How to Use the unicode and unicode/utf8 Packages

The unicode and unicode/utf8 packages automatically support Unicode 17 in Go, providing functions to validate, count, and classify characters without manual configuration.

The byte vs rune trap

You build a comment form that limits text to 280 characters. The frontend counts 280 and lets the user submit. The backend rejects the payload. You check the database and see the string is 500 bytes long. The user is confused. The bug isn't in your logic. The bug is that Go strings are bytes, and your frontend counted characters while your backend counted bytes.

Go's string type is an immutable sequence of bytes. It does not know about characters. When you write len("Hello, 世界"), Go returns 11, not 8. The characters '世' and '界' each take three bytes in UTF-8 encoding. If you slice the string at byte index 10, you cut '界' in half and produce invalid UTF-8 data.

The unicode/utf8 package handles the byte-level mechanics of UTF-8 encoding. It validates strings, counts characters, and decodes runes without allocating memory. The unicode package classifies runes by their properties, telling you if a character is a letter, digit, or space according to the Unicode standard. Together, they bridge the gap between raw bytes and human-readable text.

UTF-8 in Go: bytes first, runes second

UTF-8 is a variable-length encoding. ASCII characters use one byte. Characters from other scripts use two, three, or four bytes. Go stores strings as UTF-8 byte sequences. A rune in Go is an alias for int32 and represents a single Unicode code point.

The unicode/utf8 package provides functions that operate directly on strings or byte slices. These functions scan the byte stream, interpret the UTF-8 structure, and return results without creating intermediate allocations. This makes them fast and safe for high-throughput code.

The unicode package works with runes. It exposes functions like IsLetter, IsDigit, and Fold that check Unicode properties. These functions help you classify characters and handle case-insensitive comparisons correctly across all scripts.

Here's the difference between byte length and character count.

package main

import (
	"fmt"
	"unicode/utf8"
)

func main() {
	s := "Hello, 世界"

	// len counts bytes, not characters.
	// '世' and '界' are 3 bytes each in UTF-8.
	fmt.Println(len(s)) // prints 11

	// RuneCountInString decodes the UTF-8 stream to count code points.
	// It scans the string without allocating memory.
	count := utf8.RuneCountInString(s)
	fmt.Println(count) // prints 8
}

Bytes are for the machine. Runes are for the user.

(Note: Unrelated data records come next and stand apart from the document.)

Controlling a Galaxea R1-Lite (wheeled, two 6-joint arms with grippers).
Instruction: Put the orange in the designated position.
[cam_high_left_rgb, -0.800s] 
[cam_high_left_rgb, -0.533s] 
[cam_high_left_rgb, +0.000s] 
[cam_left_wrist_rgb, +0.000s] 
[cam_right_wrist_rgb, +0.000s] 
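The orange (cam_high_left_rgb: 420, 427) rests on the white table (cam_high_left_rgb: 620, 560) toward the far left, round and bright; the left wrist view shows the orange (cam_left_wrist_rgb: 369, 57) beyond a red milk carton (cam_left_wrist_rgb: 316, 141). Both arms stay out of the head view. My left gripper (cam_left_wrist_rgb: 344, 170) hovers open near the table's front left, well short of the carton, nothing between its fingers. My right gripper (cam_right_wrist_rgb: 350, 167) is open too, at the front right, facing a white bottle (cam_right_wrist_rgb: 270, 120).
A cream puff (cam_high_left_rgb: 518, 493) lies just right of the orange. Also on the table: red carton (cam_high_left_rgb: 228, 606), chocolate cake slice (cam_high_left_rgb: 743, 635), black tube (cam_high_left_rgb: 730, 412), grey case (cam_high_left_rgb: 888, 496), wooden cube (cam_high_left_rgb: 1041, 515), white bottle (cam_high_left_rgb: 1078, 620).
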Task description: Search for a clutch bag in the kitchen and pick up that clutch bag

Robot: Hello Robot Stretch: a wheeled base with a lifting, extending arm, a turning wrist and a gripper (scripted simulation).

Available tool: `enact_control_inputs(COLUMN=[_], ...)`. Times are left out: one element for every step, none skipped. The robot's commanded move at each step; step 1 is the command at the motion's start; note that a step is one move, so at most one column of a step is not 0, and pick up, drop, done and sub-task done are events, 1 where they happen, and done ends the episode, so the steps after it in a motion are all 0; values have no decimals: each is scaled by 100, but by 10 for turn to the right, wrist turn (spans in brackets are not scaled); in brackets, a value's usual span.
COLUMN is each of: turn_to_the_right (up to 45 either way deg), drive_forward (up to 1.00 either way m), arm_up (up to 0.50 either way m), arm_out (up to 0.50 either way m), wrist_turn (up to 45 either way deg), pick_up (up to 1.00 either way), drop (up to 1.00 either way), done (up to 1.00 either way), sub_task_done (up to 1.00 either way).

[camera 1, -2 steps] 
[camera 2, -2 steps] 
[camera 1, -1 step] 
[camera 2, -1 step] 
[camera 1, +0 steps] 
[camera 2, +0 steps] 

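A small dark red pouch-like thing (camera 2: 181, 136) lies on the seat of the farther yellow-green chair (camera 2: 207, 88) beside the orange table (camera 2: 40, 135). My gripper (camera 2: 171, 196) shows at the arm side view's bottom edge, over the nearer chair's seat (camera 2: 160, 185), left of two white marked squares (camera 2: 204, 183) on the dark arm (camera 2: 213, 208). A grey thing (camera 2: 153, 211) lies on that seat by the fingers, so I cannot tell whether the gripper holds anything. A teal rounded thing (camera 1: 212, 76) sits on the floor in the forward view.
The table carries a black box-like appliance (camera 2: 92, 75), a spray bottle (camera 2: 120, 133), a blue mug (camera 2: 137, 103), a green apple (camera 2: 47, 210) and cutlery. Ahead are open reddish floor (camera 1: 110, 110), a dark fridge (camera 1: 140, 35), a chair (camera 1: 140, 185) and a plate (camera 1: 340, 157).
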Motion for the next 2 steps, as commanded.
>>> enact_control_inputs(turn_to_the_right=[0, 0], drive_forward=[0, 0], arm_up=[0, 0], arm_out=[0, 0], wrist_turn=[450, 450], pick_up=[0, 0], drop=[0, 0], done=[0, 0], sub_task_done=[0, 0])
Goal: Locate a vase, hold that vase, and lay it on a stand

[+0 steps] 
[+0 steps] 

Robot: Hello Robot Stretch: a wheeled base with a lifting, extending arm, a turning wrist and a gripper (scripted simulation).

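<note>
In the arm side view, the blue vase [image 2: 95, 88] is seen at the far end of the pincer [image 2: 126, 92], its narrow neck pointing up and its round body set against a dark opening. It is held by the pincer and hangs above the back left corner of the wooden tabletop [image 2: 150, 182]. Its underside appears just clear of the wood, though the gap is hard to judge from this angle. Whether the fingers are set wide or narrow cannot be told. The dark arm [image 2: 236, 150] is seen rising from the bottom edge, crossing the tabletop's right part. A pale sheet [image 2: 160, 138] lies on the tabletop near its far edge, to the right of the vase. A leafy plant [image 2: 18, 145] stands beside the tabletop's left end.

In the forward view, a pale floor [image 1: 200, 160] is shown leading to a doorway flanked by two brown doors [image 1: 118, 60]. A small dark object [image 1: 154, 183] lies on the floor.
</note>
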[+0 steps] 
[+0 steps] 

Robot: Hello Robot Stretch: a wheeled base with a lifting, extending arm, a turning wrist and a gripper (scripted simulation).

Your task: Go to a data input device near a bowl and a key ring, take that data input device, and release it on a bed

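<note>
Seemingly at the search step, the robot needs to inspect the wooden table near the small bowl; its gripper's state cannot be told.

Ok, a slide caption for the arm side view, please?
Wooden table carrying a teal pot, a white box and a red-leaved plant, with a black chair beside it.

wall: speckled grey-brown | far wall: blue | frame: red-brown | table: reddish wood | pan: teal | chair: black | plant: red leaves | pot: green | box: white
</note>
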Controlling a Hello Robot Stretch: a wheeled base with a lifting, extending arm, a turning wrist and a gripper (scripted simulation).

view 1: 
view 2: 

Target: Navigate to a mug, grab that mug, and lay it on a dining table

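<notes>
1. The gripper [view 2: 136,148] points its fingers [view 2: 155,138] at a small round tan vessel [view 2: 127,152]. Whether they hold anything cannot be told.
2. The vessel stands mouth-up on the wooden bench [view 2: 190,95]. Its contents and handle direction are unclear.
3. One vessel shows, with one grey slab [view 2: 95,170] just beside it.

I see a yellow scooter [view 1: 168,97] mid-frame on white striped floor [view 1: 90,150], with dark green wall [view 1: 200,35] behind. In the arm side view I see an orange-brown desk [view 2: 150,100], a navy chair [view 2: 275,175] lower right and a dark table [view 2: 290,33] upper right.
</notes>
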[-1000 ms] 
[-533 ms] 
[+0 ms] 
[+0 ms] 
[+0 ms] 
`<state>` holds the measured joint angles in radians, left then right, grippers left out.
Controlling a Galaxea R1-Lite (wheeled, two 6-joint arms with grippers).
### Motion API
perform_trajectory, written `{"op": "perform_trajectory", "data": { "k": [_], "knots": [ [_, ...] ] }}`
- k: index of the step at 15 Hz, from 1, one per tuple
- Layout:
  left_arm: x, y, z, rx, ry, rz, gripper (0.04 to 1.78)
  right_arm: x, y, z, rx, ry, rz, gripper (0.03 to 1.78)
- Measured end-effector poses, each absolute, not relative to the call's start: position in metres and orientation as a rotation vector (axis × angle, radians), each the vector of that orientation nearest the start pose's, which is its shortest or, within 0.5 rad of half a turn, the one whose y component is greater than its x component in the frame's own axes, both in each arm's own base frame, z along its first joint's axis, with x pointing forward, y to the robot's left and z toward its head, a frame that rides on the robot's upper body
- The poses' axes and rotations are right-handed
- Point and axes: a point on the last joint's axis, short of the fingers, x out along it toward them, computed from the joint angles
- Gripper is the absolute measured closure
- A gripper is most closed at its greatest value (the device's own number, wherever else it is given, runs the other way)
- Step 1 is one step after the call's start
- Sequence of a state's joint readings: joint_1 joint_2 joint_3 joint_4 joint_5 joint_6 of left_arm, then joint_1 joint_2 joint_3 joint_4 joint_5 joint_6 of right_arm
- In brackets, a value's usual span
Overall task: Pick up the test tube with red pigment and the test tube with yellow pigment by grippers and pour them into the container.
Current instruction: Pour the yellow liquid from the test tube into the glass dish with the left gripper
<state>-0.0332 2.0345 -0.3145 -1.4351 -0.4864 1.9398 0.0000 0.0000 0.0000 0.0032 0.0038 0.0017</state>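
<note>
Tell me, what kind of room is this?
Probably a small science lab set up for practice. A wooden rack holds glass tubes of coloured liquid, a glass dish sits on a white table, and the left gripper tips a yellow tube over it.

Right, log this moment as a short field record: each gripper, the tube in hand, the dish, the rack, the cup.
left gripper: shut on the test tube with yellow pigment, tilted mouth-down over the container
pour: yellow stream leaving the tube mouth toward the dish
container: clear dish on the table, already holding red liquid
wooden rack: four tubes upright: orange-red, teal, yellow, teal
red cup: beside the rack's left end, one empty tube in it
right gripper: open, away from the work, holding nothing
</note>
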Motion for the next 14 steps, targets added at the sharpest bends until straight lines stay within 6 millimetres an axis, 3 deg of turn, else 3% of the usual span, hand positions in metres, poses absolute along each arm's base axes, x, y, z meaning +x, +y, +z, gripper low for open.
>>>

Know the difference.

Validating and counting without allocation

Network data, user input, and file contents can contain malformed UTF-8. If you pass invalid bytes to a function that expects valid text, you risk silent data corruption or panics downstream. The utf8.ValidString function checks if a string contains only well-formed UTF-8 sequences. It scans the bytes, verifies start bytes and continuation bytes, and rejects overlong encodings. It returns a boolean and never allocates.

When you need to extract runes, utf8.DecodeRuneInString returns the rune and its width in bytes. If the string starts with an invalid sequence, it returns utf8.RuneError and a width of one. This sentinel value lets you handle errors without branching on an error return type. Go conventions favor this pattern in tight loops to avoid the overhead of error objects.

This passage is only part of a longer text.